Table 1. Experiment Parameters.

4. Experimental Results:

We examined the efficacy of three applications (for 5G data) across various proposed Key Performance Indicators related to Machine Learning.

Figure 3. Average Gains

Figure 4. Reduction in Trainings

Figure 3 shows the average gains across different ML measurement KPIs for 5G network data. For 5G data we saved 39.94% of server processing time, 60.46% of server memory consumption and 75.11% of server Utilization on an average across different network KPIs. For Resource Usage Percentage KPI we saw that for 5G data, there were 97.89% of cell which performed well in terms of training accuracies when we trained the similar cells using training model of the representative cell in a group.

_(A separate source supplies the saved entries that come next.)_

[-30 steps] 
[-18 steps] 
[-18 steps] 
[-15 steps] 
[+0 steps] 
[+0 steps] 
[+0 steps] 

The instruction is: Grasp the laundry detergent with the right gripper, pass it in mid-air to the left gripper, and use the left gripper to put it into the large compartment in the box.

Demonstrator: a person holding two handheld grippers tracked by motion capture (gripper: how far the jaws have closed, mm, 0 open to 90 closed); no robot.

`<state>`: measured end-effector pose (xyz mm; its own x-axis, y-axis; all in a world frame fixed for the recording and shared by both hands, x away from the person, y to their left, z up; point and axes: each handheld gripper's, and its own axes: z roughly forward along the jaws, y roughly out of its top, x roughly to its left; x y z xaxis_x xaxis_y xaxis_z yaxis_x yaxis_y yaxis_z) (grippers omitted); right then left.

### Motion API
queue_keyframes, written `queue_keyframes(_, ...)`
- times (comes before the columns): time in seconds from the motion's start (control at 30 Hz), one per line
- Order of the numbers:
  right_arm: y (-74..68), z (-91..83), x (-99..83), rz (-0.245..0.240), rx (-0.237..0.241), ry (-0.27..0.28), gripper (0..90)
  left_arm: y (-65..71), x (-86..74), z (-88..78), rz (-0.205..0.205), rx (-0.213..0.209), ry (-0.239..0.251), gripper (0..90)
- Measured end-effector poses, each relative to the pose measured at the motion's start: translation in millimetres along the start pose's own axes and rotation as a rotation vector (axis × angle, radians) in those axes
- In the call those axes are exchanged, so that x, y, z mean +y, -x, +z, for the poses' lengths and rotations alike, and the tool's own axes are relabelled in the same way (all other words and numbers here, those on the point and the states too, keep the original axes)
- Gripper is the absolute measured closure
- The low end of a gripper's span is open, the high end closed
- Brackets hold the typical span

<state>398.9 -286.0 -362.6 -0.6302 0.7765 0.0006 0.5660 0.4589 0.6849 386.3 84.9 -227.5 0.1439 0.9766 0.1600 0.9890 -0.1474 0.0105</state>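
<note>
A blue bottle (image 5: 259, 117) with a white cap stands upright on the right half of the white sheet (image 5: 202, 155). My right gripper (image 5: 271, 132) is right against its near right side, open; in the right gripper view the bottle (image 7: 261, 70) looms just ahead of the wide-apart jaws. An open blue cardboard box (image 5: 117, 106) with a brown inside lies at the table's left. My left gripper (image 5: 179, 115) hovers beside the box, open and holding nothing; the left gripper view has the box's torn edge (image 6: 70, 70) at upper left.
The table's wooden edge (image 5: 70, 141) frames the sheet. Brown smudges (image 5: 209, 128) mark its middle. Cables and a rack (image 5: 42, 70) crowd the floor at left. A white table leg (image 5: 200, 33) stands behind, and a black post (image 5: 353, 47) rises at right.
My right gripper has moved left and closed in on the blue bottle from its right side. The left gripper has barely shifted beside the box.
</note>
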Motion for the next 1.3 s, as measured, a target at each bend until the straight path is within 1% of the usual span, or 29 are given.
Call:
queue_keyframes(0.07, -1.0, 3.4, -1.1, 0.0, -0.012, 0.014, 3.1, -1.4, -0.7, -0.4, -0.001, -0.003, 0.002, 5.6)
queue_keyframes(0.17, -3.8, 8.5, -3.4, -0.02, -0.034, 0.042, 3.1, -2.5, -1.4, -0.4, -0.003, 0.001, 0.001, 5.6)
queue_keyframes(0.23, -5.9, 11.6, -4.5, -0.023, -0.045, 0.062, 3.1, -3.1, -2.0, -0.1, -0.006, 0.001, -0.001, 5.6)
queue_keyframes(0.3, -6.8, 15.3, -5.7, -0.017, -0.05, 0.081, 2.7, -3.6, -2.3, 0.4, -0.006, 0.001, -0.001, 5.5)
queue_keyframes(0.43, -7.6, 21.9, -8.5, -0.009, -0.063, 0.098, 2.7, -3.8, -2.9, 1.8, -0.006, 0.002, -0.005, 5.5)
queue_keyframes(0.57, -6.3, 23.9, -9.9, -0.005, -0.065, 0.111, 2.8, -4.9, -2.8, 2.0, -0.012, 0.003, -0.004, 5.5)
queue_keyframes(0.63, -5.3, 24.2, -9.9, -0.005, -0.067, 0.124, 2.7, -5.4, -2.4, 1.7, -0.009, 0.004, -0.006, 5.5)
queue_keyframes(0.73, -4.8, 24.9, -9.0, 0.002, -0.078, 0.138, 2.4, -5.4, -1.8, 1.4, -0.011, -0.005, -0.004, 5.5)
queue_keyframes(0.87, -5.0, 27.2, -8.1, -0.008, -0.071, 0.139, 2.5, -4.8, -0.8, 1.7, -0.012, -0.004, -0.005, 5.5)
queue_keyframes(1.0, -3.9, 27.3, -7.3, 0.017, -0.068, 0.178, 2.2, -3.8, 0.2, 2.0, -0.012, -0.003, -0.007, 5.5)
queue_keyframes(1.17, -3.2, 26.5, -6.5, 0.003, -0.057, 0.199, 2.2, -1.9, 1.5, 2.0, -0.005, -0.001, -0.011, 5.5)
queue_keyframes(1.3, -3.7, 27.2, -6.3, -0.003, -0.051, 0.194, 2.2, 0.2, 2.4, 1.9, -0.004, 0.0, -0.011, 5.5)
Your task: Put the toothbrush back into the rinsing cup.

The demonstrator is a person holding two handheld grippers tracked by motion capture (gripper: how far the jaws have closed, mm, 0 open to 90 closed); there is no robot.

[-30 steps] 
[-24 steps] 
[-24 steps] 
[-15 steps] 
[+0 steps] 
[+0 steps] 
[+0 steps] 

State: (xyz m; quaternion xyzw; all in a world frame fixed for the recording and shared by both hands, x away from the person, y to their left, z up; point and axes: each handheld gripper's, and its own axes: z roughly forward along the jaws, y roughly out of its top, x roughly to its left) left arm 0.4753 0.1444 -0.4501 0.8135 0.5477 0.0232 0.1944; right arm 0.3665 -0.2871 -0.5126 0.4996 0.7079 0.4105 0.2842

Figure 4 depicts the savings in number of training across different KPIs for 5G data. For 5G data, we saved 651 trainings for Cell Data-Rate network KPI, 571 training for Resource Usage Percentage network KPI and 725 trainings for the number of connected UE’s network KPI. On an average, we saved 649 trainings across all the network KPIs.

5. Summary and Way Forward

This research paper introduces a framework that addresses the automatic selection of ML models and optimization of ML resources. To evaluate the framework, we conducted tests using actual 5G operator data, and the results showcased significant improvements based on the proposed ML measurement KPIs.

In terms of future work, we aim to enhance the cell grouping algorithms by including more parameters. We intend to automate the process of automatically learning from the evaluation application and deciding the re-training layers dynamically rather than fixed re-training EPOCHS. We further plan to enhance the representative cell selection algorithm by including more similarity metric algorithms.


[1] Sukhdeep Singh et al., “AutoMLPoweredNetworks: Automated Machine Learning Service Provisioning for NexGen Networks”, in 2023 IEEE Global Communications Conference (GLOBECOM), Kuala Lumpur, Malaysia, Dec. 2023.

[2] J. Thaliath et al., "Predictive Closed-Loop Service Automation in O-RAN Based Network Slicing," in IEEE Communications Standards Magazine, vol. 6, no. 3, pp. 8-14, September 2022, doi: 10.1109/MCOMSTD.0001.2200017.

[3] V. P. Kafle, et al., ”Automation of 5G Network Slice Control Functions with Machine Learning,” in IEEE Communications Standards Magazine, vol. 3, no. 3, pp. 54-62, September 2019, doi: 10.1109/MCOMSTD.001.1900010.